DATA EXTRACT.
-------
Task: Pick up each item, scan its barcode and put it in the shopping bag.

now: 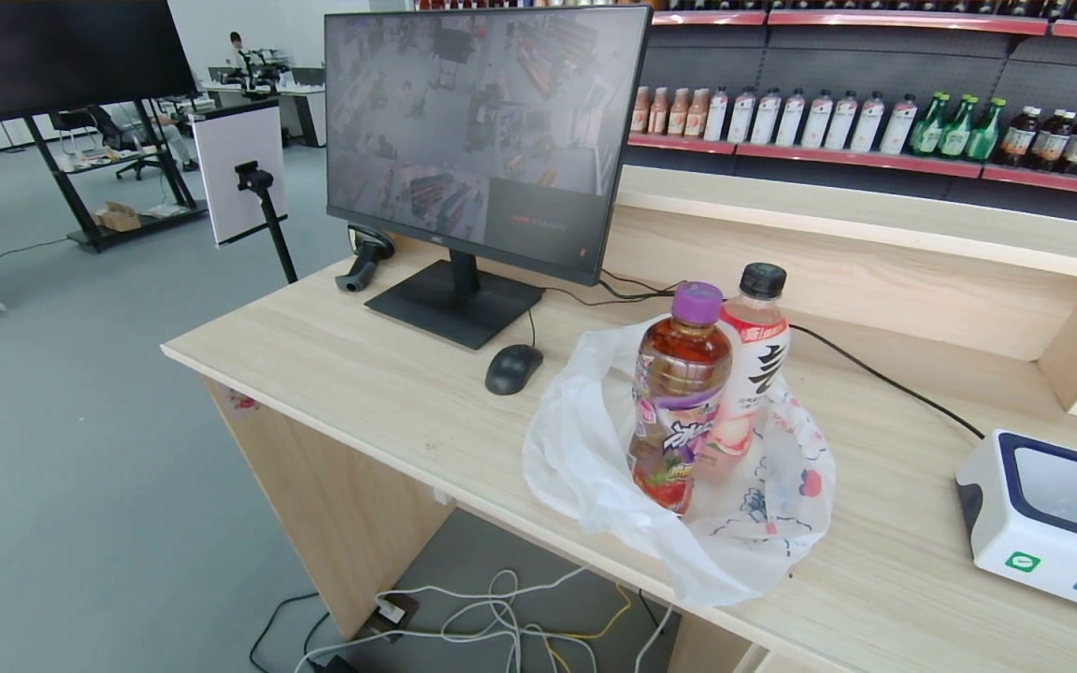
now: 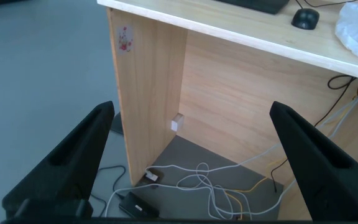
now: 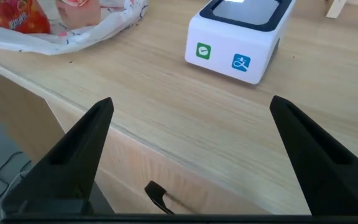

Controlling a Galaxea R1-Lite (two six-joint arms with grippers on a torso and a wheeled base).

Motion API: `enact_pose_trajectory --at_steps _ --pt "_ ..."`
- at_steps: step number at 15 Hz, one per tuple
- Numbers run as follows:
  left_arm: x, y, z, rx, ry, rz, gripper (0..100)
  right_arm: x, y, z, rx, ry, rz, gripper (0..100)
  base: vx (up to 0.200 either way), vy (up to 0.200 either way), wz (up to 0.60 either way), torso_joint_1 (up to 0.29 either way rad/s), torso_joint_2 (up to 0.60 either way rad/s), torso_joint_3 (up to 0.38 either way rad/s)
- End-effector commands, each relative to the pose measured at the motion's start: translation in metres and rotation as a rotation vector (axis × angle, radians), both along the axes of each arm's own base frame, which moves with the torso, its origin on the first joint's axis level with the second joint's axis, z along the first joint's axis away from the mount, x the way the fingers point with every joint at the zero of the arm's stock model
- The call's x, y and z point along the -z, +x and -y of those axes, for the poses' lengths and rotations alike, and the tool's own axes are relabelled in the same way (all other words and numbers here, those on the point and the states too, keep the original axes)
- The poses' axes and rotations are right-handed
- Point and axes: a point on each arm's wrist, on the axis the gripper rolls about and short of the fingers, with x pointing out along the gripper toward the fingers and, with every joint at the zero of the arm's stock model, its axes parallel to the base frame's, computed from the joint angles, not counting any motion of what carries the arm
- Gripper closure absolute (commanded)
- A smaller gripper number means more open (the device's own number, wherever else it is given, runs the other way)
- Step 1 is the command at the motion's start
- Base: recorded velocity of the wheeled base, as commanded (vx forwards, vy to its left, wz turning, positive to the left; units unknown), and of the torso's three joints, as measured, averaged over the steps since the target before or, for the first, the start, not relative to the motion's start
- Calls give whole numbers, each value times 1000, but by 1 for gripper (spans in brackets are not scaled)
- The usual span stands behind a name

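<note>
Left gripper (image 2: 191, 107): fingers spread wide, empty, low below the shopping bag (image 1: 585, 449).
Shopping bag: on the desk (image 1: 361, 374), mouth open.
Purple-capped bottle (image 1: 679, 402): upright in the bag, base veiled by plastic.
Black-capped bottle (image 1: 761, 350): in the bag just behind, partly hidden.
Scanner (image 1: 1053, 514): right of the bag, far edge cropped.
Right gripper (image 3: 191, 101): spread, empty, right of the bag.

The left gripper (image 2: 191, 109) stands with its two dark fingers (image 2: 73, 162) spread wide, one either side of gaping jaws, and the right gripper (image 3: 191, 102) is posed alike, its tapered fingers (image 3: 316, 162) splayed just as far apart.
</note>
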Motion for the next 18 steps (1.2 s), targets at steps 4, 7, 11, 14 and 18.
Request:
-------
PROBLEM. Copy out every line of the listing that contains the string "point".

YOUR SOLUTION.
- End-effector commands, each relative to the pose measured at the motion's start: translation in metres and rotation as a rotation vector (axis × angle, radians), both along the axes of each arm's own base frame, which moves with the torso, its origin on the first joint's axis level with the second joint's axis, z along the first joint's axis away from the mount, x the way the fingers point with every joint at the zero of the arm's stock model
- The call's x, y and z point along the -z, +x and -y of those axes, for the poses' lengths and rotations alike, and the tool's own axes are relabelled in the same way (all other words and numbers here, those on the point and the states too, keep the original axes)
- Point and axes: a point on each arm's wrist, on the axis the gripper rolls about and short of the fingers, with x pointing out along the gripper toward the fingers and, with every joint at the zero of the arm's stock model, its axes parallel to the base frame's, computed from the joint angles, not counting any motion of what carries the arm

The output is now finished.